Trigger Backpressure

Introduction

Trigger framework goes into high load situation when the rate at which it is receiving trigger requests is more than the rate at which it can execute them. When such a situation arises, Trigger Framework has the capability to propagate it's load to Job framework ( which is producer of trigger execution requests) and make it little slow in bringing new requests. This propagation of high load from Trigger Framework to it's caller Job Framework is known as Trigger Backpressure.

When does Backpressure scenario happens?

Trigger framework can execute some requests parallelly(default value is 3 times of available number of CPU cores) and can queue some requests(default value is 10000) to be executed as soon as any of execution threads in trigger framework is available. When Trigger Framework is working on it's full potential and still not able to catch up with all the request that Job Framework put on it, then Trigger Backpressure kicks in.

As soon as Trigger Backpressure kicks in, it marks the Trigger Framework under high load.

Let's see high level diagram depicting this behavior.

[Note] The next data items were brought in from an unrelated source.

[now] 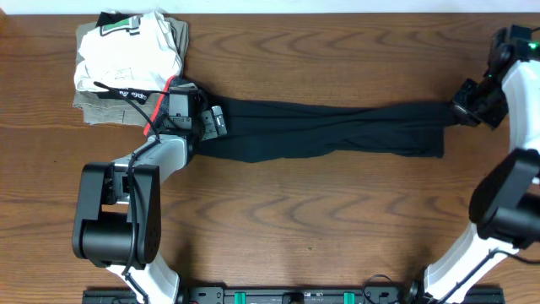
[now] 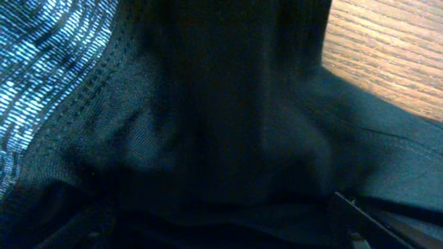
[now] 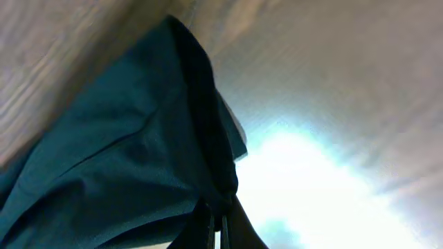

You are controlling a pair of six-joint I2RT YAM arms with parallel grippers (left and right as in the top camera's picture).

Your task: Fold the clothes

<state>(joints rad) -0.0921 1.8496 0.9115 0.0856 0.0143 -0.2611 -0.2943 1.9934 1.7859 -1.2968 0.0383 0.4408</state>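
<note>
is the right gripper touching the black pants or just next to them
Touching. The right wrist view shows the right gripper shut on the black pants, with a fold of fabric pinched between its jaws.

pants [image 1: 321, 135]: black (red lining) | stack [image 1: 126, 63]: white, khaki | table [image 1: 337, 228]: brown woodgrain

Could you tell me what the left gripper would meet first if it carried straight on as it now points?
Most likely the black pants: their fabric fills the left wrist view right ahead of the left gripper. Depth is unclear, so it may be touching them.
</note>
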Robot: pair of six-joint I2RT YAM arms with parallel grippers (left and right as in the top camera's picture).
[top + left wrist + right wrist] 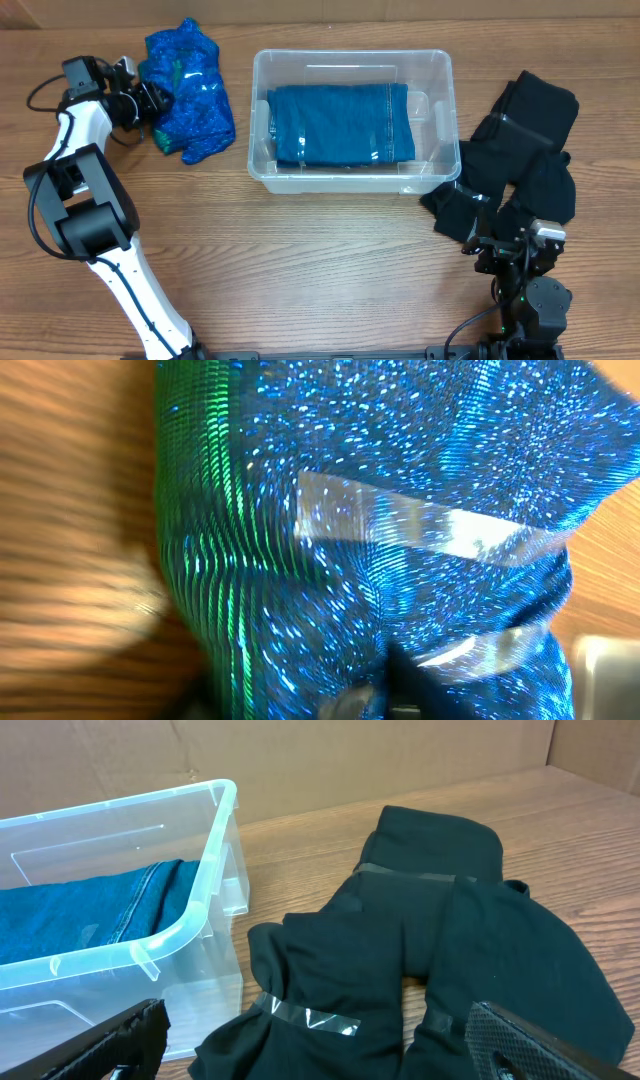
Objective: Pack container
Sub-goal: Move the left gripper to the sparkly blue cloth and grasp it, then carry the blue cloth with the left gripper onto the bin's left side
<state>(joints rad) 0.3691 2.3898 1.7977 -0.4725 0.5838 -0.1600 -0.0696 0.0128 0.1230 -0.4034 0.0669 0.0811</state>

images/download/attachments/304247771/Trigger_Backpressure.png

What happens during backpressure?

As seen in the above diagram, high load from Trigger Framework is propagated back to Job Framework. This means job framework is now aware that it has to slow down request submission to Trigger Framework. Not just that, Job Framework help trigger Framework by executing some of the triggers by itself( triggers whose initiator module is other than UI or OTHER), thus further reducing load on trigger framework. No other service of Product 360 is affected or slowed due to this. Once Trigger Framework comes out of high load state to normal state, Job Framework is also notified and it resumes it's normal operations.

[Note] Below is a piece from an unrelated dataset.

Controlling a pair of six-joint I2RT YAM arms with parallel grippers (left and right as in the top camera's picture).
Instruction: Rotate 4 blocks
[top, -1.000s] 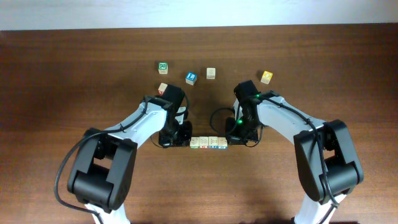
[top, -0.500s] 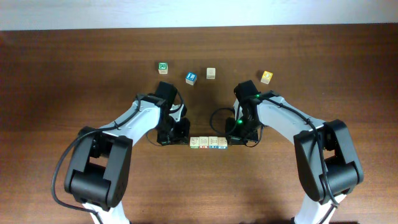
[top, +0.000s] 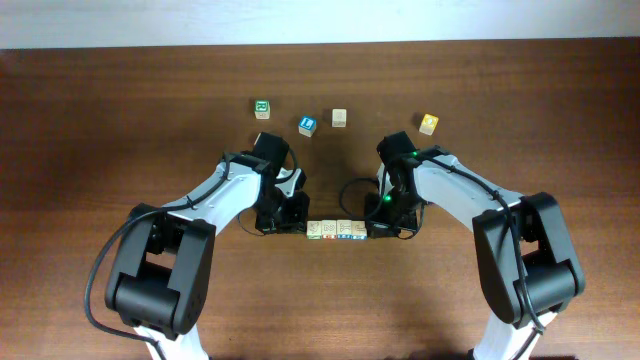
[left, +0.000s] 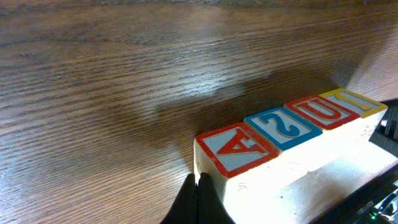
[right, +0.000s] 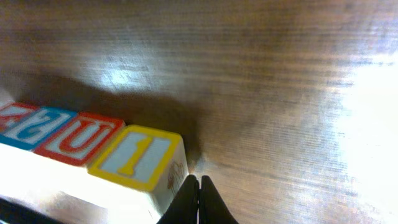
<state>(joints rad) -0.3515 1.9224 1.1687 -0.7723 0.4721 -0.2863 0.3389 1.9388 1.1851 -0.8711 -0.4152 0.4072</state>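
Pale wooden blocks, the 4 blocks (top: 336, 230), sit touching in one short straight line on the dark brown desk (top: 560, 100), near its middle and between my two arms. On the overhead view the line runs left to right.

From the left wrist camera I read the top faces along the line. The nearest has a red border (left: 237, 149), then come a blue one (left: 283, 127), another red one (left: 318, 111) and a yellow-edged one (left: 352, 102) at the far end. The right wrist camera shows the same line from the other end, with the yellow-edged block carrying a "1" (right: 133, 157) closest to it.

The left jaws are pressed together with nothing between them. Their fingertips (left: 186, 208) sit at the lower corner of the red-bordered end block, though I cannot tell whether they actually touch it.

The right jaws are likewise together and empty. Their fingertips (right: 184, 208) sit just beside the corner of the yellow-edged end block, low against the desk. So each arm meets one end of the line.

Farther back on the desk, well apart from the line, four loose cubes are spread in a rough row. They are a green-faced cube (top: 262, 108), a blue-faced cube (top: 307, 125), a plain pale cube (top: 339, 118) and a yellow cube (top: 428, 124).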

Let's understand this with a scenario :

  • Assume we started Import of 10k items and we have an Entity Created trigger configured which will fire after each item import. So we will have 10k trigger fire requests.

  • Once import is started, connection between PIM server and Active MQ is lost.

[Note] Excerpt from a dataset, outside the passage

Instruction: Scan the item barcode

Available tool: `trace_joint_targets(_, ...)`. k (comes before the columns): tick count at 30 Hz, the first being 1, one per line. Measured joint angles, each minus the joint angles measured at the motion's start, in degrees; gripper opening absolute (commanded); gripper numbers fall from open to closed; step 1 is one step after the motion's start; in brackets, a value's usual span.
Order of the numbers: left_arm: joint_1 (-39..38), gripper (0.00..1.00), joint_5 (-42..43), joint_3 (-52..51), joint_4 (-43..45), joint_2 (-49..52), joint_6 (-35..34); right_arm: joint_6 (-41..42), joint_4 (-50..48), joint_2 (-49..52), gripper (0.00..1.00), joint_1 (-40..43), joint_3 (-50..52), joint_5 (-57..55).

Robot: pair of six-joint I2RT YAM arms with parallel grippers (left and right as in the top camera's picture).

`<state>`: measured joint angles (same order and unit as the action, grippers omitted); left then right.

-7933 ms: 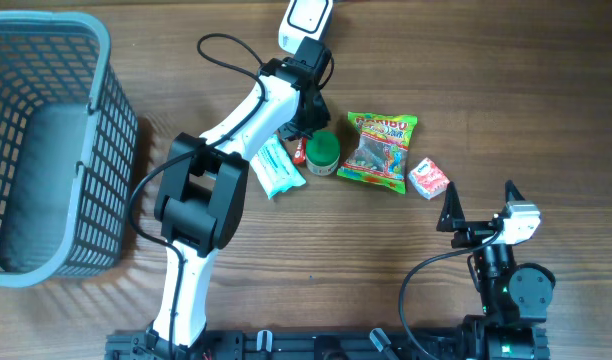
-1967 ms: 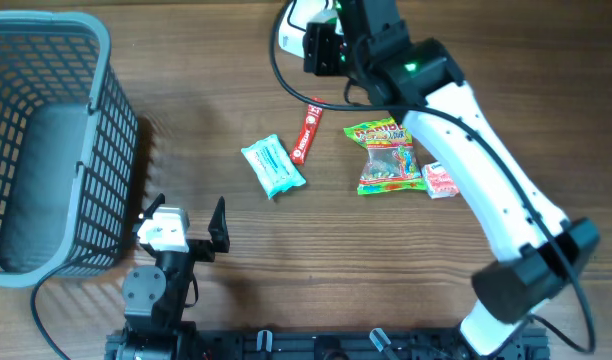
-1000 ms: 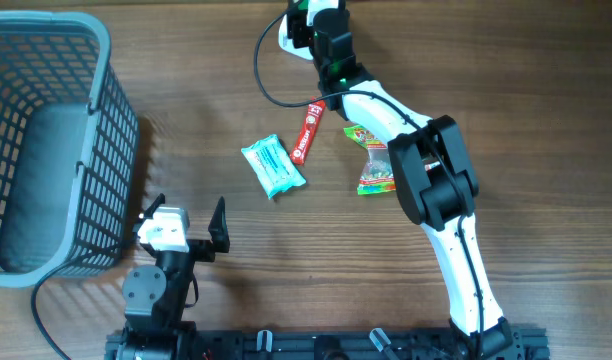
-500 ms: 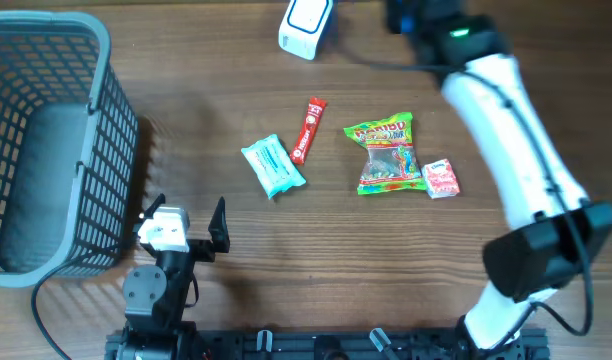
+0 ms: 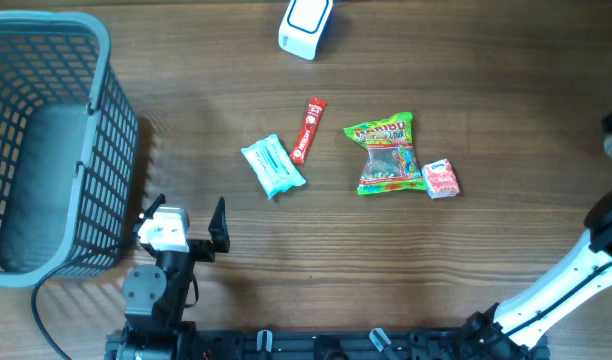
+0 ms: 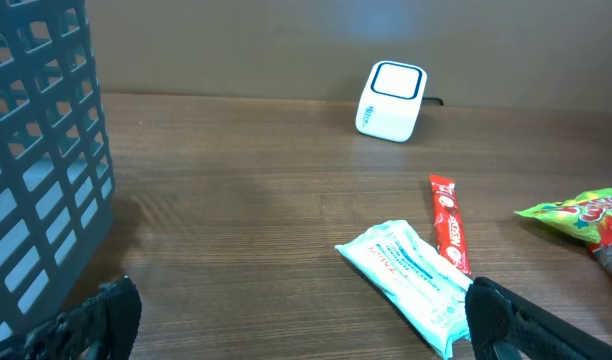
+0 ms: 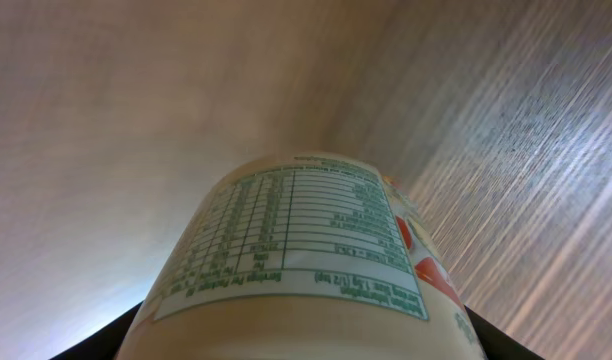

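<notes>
Right gripper (image 7: 301, 338) clamps the jar (image 7: 296, 240), its length pointing straight outward.

Soft, even light lies on the wooden table (image 5: 336, 250); the basket (image 5: 111, 150) casts a faint shadow to its right. In the right wrist view the background is streaked with blur, while the container (image 7: 296, 250) label is sharp.

Seen from overhead, my left gripper (image 5: 185, 212) sits at 7 o'clock with jaws spread wide, the grey mesh basket (image 5: 121, 180) at 9, the white scanner (image 5: 306, 25) at 12, my right arm (image 5: 576, 275) running off at 4, and across the centre lie a pale blue packet (image 5: 273, 166), a red stick sachet (image 5: 308, 130), a Haribo bag (image 5: 386, 152) and a small red-and-white box (image 5: 441, 179).
</notes>
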<state>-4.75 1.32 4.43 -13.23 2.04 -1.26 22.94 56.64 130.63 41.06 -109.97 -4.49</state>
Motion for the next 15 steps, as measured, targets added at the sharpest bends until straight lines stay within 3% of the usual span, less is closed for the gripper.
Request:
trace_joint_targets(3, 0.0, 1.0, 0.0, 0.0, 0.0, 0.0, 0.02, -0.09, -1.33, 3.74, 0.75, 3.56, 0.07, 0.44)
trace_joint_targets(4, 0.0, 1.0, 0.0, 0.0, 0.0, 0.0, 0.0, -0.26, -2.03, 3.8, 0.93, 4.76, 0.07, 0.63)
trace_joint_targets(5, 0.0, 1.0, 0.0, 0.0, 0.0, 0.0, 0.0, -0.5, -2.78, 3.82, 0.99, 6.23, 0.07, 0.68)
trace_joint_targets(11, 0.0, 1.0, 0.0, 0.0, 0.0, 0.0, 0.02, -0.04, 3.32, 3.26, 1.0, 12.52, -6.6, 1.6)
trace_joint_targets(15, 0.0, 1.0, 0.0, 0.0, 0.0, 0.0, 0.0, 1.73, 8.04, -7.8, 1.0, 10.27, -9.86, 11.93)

  • Trigger Framework will come under high load after some time as it has messages to write in Active MQ which is down.

  • But Job Framework is still working on it's full potential, so injecting more requests in trigger framework.

  • After some time, as we have trigger backpressure functionality, high load intimation will reach Job framework.

  • Job Framework will slow down and eventually Import operation will be stalled.

  • We will see trigger service under high load logs in console which signifies that backpressure has kicked in.

  • All other functionality in PIM will still work normally.

  • Once the lost connection is resumed, Trigger Framework will come out of high load.

  • Eventually Job Framework will be notified and it will resume the Import operation.

  • We will see that Import of 10K items are completed.

Trigger Framework comes out of high load state automatically after 5 mins from last time it has entered High Load state.

Log Messages during Trigger Backpressure

Different log messages are logged based on different types of trigger requests.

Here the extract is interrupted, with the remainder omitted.